YOUR TASK:
Reproduce only the top of the records, down to and including the line containing "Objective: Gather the".

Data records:
--- START ---
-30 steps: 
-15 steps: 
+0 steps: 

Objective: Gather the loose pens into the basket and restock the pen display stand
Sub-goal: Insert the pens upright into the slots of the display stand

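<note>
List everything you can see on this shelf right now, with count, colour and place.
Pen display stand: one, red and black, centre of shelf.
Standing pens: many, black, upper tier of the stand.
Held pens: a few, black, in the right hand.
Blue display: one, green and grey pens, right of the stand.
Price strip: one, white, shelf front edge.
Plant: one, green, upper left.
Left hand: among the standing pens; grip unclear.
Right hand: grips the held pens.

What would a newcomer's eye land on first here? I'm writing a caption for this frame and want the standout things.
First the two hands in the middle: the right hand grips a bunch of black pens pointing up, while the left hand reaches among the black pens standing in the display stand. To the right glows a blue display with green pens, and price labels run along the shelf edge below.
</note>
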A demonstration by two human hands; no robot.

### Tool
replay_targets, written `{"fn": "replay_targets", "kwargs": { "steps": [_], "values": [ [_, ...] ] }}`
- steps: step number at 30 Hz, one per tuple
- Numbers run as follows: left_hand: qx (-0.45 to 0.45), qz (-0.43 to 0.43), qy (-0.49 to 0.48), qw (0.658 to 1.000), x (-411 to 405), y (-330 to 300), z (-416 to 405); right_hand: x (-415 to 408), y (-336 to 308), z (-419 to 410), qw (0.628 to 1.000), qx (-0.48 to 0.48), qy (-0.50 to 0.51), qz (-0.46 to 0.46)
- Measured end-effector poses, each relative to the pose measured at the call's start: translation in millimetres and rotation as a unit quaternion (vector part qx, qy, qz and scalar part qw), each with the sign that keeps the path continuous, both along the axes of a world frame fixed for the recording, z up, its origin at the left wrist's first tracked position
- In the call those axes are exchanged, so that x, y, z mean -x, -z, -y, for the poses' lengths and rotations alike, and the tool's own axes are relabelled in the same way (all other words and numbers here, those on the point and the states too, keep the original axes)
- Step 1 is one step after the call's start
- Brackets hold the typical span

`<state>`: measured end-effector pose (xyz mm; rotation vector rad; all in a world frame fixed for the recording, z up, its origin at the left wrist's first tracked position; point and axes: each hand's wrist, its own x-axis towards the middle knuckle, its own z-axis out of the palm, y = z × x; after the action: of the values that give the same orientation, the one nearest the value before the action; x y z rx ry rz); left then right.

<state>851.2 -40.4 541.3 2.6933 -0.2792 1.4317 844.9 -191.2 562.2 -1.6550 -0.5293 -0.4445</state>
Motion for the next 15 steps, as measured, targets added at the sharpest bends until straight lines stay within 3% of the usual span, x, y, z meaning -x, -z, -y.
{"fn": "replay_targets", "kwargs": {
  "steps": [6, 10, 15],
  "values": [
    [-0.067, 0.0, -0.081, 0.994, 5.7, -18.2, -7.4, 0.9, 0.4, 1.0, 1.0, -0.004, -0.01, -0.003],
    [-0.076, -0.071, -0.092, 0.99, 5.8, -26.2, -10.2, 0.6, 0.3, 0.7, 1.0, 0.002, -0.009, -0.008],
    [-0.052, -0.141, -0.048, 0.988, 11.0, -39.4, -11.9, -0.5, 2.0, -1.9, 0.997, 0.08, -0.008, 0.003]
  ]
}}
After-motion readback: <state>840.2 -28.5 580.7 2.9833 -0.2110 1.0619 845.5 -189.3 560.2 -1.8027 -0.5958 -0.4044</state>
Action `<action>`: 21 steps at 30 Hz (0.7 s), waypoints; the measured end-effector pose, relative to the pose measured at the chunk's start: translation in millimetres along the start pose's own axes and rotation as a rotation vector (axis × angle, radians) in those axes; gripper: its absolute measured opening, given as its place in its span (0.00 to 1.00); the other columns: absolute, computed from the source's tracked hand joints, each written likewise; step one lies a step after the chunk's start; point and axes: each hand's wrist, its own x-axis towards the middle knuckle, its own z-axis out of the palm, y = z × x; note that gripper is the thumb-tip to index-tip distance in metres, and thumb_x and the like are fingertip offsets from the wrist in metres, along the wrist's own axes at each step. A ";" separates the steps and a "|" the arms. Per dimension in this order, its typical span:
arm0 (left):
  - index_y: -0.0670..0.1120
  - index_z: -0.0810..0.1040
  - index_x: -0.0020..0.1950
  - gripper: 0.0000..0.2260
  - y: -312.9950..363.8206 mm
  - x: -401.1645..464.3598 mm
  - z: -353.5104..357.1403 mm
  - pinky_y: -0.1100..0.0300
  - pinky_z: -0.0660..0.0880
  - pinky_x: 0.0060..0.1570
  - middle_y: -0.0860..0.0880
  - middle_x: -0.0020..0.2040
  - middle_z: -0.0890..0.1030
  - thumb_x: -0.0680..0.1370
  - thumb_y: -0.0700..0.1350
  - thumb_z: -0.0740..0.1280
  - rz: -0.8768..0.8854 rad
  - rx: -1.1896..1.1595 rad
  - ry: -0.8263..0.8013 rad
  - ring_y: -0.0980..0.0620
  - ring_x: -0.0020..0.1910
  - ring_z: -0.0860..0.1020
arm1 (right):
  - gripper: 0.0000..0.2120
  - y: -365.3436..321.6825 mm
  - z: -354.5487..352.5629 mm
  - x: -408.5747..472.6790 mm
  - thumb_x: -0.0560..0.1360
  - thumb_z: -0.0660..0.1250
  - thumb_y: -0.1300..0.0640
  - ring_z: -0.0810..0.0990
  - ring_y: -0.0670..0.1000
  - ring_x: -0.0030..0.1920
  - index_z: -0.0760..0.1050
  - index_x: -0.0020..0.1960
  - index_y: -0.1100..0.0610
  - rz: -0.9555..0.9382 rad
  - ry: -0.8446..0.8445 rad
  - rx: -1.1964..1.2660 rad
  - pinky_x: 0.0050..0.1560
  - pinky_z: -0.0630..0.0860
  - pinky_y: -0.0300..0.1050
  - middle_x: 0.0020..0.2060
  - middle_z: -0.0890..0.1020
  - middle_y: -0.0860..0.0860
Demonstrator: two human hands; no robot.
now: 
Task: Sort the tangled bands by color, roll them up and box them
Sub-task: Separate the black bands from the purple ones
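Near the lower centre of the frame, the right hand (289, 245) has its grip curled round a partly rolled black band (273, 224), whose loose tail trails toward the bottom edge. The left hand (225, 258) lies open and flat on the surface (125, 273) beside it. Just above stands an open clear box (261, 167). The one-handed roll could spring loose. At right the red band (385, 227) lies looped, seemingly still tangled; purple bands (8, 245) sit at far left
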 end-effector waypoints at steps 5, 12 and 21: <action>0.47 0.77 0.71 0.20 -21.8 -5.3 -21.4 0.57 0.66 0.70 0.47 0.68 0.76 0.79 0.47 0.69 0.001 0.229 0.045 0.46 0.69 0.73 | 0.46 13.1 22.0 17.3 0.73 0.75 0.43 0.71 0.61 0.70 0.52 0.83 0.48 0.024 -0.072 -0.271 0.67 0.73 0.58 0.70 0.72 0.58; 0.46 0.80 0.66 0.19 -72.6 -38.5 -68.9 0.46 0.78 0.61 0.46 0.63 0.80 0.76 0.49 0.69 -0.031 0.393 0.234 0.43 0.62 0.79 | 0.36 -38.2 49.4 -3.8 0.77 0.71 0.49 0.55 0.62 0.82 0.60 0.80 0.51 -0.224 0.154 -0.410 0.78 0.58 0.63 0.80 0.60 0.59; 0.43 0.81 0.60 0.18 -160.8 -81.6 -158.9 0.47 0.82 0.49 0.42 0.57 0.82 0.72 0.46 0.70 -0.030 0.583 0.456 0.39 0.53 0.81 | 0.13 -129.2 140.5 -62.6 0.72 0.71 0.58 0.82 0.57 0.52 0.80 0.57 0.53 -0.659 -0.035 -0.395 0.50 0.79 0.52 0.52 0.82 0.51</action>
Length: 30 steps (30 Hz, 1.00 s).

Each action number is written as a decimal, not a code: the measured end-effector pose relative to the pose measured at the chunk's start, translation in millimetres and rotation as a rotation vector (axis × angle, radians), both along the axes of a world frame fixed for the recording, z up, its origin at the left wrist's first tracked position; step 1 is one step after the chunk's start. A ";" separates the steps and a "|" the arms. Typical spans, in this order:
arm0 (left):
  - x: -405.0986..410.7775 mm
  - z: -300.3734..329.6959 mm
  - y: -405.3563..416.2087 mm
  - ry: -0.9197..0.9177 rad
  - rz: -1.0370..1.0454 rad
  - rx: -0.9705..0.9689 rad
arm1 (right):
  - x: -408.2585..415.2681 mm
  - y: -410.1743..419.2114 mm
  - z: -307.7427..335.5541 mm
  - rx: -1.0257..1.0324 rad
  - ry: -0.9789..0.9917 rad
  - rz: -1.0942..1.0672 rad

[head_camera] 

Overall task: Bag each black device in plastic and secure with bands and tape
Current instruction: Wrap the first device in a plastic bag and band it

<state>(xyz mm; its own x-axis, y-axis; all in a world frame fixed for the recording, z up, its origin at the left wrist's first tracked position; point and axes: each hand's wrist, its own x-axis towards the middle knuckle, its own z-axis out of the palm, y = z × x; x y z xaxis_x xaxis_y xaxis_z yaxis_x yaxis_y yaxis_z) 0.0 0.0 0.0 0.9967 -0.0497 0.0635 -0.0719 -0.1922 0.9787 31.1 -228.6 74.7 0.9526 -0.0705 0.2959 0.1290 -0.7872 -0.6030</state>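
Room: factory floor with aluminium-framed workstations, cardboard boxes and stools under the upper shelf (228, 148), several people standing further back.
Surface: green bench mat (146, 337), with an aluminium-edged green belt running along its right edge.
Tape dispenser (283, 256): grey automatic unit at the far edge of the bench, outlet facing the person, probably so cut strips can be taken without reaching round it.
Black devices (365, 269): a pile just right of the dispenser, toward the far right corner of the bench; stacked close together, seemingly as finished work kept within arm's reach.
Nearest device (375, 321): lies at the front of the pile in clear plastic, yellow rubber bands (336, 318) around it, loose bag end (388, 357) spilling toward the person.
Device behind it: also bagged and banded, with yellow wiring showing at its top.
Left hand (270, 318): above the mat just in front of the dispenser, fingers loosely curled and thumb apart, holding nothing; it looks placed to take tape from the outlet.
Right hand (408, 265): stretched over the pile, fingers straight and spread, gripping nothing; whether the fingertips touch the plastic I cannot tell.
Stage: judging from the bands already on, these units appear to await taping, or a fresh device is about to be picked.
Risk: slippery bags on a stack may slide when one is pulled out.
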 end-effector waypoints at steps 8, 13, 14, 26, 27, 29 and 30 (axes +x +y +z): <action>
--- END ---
SOLUTION TO THIS PROBLEM:
-30 steps: 
-15 steps: 
+0 steps: 

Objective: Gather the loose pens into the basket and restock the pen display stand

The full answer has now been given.